ABOUT THIS TASK:
A faithful copy of the whole listing is the goal. Match it exactly.

STORED DATA:
Content starts
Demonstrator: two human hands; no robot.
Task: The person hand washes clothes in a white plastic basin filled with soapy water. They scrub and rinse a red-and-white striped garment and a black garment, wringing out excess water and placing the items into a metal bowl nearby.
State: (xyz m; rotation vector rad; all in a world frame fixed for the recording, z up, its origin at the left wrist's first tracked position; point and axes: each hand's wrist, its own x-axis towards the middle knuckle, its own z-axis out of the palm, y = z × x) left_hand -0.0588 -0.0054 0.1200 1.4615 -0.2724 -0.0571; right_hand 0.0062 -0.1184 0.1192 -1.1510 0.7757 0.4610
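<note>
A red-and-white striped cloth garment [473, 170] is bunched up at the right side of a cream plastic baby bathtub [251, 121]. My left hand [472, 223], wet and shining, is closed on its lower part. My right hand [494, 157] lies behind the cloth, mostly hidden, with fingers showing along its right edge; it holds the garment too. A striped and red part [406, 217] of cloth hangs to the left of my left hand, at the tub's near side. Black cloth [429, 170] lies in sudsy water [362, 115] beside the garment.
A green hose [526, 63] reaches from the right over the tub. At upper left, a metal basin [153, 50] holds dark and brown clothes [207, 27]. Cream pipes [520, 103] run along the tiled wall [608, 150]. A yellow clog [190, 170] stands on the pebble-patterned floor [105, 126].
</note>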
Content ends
RESPONSE TO THIS EXERCISE:
Demonstrator: two human hands; no robot.
Task: The person hand washes clothes in a white plastic basin filled with soapy water. They scrub and rinse a red-and-white striped garment and a black garment, wringing out excess water and placing the items into a metal bowl nearby.
State: (xyz m; rotation vector rad; all in a world frame fixed for the recording, z up, its origin at the left wrist's first tracked position; point and axes: each hand's wrist, its own x-axis towards the middle knuckle, its own z-axis out of the palm, y = z × x) left_hand -0.0588 -0.0054 0.1200 1.4615 -0.2724 -0.0571; right_hand 0.0062 -0.1184 0.1192 -1.1510 0.7757 0.4610
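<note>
A red-and-white striped cloth garment [473, 170] is bunched up at the right side of a cream plastic baby bathtub [251, 121]. My left hand [472, 223], wet and shining, is closed on its lower part. My right hand [494, 157] lies behind the cloth, mostly hidden, with fingers showing along its right edge; it holds the garment too. A striped and red part [406, 217] of cloth hangs to the left of my left hand, at the tub's near side. Black cloth [429, 170] lies in sudsy water [362, 115] beside the garment.
A green hose [526, 63] reaches from the right over the tub. At upper left, a metal basin [153, 50] holds dark and brown clothes [207, 27]. Cream pipes [520, 103] run along the tiled wall [608, 150]. A yellow clog [190, 170] stands on the pebble-patterned floor [105, 126].
</note>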

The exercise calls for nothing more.